Upon completion, Kirkland Urban will be a trophy caliber mixed-use development in a well-established community and a strong long-term investment for our clients
PGIM made the investment for its open-ended commingled fund known as PRISA II. The size of the Kirkland transaction represents 4.6 percent of the commingled fund’s $7.9 billion of net asset value, as of the end of September 2016.
Kirkland Urban will have the involvement of two other companies. These are Seattle-based Talon Private Capital and Minnesota-based Ryan Companies U.S. Inc.
“Upon completion, Kirkland Urban will be a trophy caliber mixed-use development in a well-established community and a strong long-term investment for our clients. We are pleased to partner with Talon and Ryan to bring a high-quality, modern office space and apartment, and a new retail destination to Kirkland,” said Kevin R. Smith, head of Americas for PGIM Real Estate, in a prepared statement.
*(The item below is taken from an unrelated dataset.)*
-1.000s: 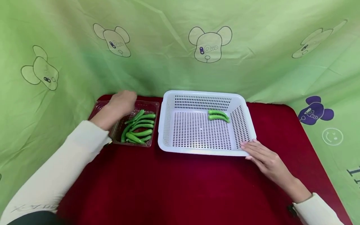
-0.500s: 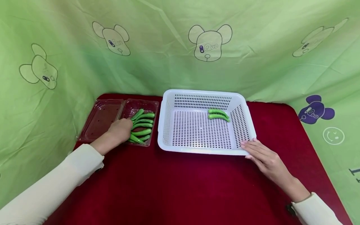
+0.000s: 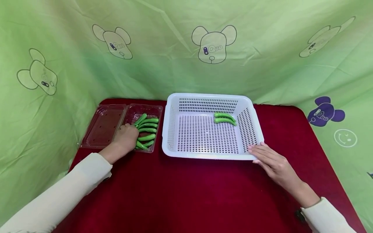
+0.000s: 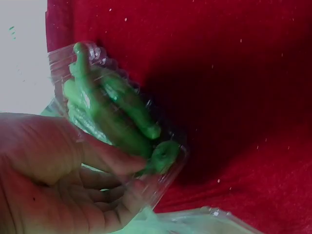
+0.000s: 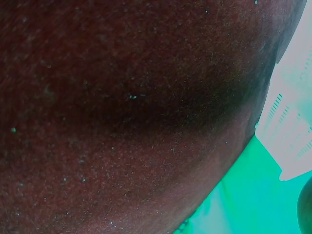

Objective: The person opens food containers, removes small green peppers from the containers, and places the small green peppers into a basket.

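Note:
My left hand (image 3: 126,137) reaches into a clear plastic box (image 3: 161,111) at the left of the table, its fingers curled at the near-left ends of several long green chili peppers (image 3: 147,137). In the left wrist view the thumb and fingertips close on the end of one green chili pepper (image 4: 163,155), partly hidden behind the clear wall. My right hand (image 3: 276,165) holds the near right corner of a white perforated basket (image 3: 204,156), fingers over the rim and thumb on the outside. Two green chili peppers (image 3: 224,120) lie side by side in the basket, toward its back right.
The box's clear lid (image 3: 102,126) lies folded open on its left side. Under everything is a dark red tablecloth (image 3: 186,194). A green printed curtain (image 3: 163,64) stands close behind and at both sides of the table.
My left hand has come down from above the box's back left onto the peppers, uncovering the lid. My right hand stays at the basket corner.

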A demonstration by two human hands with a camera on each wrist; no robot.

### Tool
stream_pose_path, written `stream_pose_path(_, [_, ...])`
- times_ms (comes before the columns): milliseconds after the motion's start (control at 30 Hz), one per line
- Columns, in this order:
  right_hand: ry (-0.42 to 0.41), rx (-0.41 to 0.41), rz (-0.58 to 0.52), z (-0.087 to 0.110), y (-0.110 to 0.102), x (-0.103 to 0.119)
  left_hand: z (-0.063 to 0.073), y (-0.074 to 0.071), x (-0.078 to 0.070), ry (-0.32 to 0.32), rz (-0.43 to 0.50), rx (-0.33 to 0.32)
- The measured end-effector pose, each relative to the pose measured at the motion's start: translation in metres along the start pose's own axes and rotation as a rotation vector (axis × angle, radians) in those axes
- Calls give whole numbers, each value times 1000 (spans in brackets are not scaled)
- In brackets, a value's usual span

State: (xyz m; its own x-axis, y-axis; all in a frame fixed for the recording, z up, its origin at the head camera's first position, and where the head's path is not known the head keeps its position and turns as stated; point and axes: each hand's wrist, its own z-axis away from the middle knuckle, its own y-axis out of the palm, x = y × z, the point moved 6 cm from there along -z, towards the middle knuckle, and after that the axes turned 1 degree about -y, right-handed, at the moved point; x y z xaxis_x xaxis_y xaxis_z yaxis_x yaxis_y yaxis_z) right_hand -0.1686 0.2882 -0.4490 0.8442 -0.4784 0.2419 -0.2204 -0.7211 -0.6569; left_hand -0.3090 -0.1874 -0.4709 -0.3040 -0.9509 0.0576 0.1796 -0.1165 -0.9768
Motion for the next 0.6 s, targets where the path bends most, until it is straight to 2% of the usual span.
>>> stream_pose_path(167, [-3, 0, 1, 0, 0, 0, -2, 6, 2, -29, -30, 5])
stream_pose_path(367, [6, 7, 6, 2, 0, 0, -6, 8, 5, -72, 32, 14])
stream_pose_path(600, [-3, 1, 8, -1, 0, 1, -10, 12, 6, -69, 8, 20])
The first phase of Kirkland Urban has already started. This will include 390,000 square feet of office and a new 50,000 square feet QFC/Kroger multi-department grocery store. The residential part of the development will have 185 apartments.
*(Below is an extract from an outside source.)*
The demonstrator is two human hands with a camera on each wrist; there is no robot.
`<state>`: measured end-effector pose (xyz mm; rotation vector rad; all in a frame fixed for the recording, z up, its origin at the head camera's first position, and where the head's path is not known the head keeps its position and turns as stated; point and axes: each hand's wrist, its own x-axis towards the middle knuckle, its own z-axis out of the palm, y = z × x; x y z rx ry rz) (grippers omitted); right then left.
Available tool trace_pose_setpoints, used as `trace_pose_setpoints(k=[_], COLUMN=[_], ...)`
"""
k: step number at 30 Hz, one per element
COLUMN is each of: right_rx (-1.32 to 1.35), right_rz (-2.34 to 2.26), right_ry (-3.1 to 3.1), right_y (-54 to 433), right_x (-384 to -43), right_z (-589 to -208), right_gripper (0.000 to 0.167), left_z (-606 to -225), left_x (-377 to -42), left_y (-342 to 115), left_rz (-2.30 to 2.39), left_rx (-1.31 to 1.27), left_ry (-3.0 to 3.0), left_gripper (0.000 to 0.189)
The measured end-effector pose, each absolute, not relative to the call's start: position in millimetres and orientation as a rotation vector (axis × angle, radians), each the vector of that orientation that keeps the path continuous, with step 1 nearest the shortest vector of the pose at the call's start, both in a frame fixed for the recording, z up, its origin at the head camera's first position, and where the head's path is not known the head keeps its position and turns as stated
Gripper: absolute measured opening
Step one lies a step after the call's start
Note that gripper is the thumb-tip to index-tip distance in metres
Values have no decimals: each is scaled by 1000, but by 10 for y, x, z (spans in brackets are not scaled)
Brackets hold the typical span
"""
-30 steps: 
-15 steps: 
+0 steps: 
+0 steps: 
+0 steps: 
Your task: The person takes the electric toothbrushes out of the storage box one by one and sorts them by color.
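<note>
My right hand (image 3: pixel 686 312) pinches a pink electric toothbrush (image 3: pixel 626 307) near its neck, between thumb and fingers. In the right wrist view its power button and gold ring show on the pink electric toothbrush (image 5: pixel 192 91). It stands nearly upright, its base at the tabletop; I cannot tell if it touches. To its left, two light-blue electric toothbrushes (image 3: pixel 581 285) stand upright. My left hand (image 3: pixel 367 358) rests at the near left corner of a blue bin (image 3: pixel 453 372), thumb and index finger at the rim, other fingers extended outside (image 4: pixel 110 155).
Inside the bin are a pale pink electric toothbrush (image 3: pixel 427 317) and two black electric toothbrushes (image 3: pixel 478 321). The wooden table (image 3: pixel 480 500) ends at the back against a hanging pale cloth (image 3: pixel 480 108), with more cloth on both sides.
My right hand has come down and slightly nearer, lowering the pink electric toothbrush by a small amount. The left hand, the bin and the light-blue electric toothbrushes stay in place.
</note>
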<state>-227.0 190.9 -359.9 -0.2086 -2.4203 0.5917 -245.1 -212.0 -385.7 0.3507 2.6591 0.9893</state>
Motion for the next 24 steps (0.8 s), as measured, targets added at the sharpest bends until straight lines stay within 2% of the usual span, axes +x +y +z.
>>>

PRISA II is known as a core plus commingled fund. Ohio BWC had made a $125 million commitment into this commingled fund in March 2016. The market value of this commitment is at $130.1 million, through September of 2016.
PRISA II looks to split its investment in a mixture of core and non-core assets. The breakdown is that PGIM looks to have at least 65 percent of the commingled fund’s portfolio made up of core assets and up to 35 percent in non-core assets. The fund will primarily execute property sector investment strategies by co-investing with experienced partners who have demonstrated success in development, lease-up and/or repositioning.
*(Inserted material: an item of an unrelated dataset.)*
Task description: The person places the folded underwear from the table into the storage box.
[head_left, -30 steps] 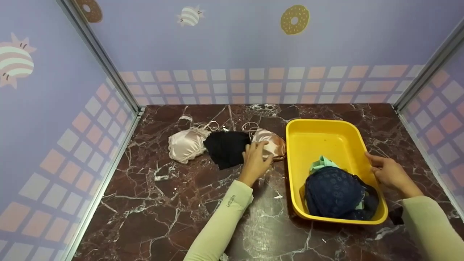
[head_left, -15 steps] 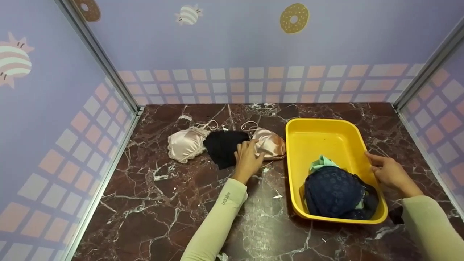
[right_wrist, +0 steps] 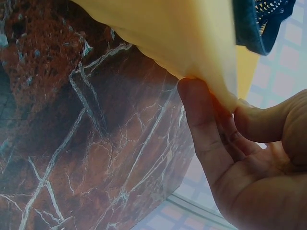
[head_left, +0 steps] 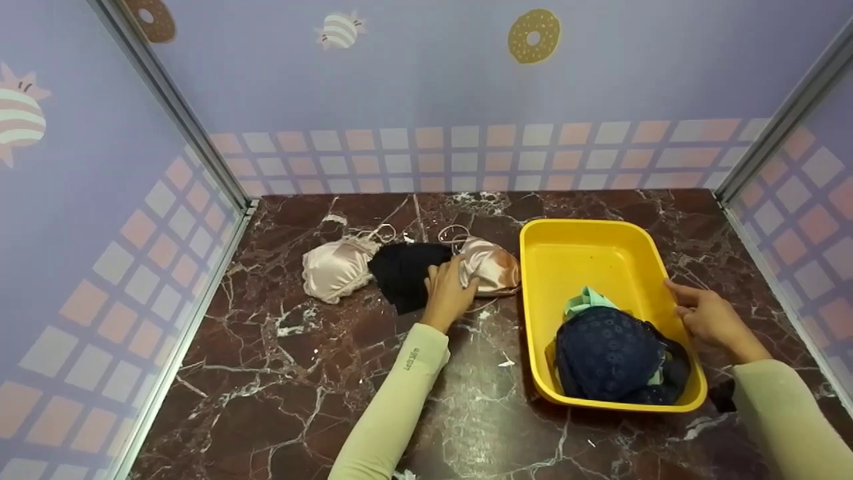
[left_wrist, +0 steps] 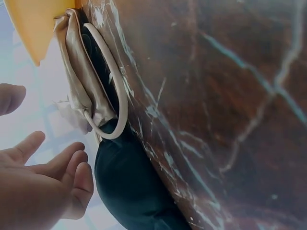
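Note:
My left hand [head_left: 448,293] hovers palm down where a black cloth piece [head_left: 400,270] meets a shiny pale satin bra cup [head_left: 490,267]. In the left wrist view its relaxed fingers [left_wrist: 82,179] stand apart from the fabric, and a thin looped strap [left_wrist: 121,96] shows beside the satin. Farther left lies another pale satin cup [head_left: 338,270] with lace trim. My right hand [head_left: 714,319] pinches the right rim of a yellow tub [head_left: 586,263] between thumb and fingers. Inside its near end sit a navy patterned bra [head_left: 608,353] and mint-green fabric [head_left: 588,300].
The dark red marbled tabletop [head_left: 286,413] carries everything. Patterned lilac panels enclose it at the back [head_left: 413,80], left [head_left: 80,227] and right [head_left: 813,180]. A small black thing [head_left: 722,396] lies under the right sleeve.
My left hand has shifted slightly left, off the right satin cup toward the black cloth. The right hand keeps its grip on the tub's rim; the head view has turned slightly.

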`<state>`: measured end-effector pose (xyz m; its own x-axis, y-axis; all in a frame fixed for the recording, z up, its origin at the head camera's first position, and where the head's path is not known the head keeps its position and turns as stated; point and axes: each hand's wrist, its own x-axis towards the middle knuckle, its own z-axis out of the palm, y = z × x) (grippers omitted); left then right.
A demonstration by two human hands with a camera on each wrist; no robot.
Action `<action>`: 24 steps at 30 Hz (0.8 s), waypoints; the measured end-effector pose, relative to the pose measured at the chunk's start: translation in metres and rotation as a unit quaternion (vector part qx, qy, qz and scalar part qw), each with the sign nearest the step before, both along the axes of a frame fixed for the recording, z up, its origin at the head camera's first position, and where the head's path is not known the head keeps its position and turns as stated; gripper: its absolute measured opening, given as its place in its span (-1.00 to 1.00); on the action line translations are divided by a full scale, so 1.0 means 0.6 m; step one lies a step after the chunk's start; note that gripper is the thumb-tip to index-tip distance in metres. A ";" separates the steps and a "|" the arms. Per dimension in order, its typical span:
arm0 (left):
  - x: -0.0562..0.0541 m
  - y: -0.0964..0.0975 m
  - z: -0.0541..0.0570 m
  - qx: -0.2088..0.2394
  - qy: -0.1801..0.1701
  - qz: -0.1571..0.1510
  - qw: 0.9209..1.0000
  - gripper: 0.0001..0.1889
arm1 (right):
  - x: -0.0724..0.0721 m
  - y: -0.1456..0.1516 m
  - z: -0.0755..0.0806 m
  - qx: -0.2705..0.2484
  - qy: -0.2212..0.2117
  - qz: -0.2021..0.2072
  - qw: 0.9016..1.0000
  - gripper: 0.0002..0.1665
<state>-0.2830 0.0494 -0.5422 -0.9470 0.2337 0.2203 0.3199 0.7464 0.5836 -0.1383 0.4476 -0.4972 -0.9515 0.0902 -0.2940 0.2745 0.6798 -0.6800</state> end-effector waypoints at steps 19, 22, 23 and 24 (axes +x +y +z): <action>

PRISA looks to invest capital on a nationwide basis. The west region made up 37.6 percent of its investments. The other region that had a bigger piece of the commingled fund was the eastern part of the country, where 42.25 percent of the portfolio is located. The fund also invests in the southern United States as well as the midwest.
From a property type perspective, PRISA II had its biggest exposure in office buildings. This is where 37.60 percent of the portfolio had been invested. The other property types invested in are apartments, retail, industrial, land and hotels. The total loan-to-value ratio on the entire PRISA II portfolio is 30.04 percent. The commingled fund has no entry or exit queue currently.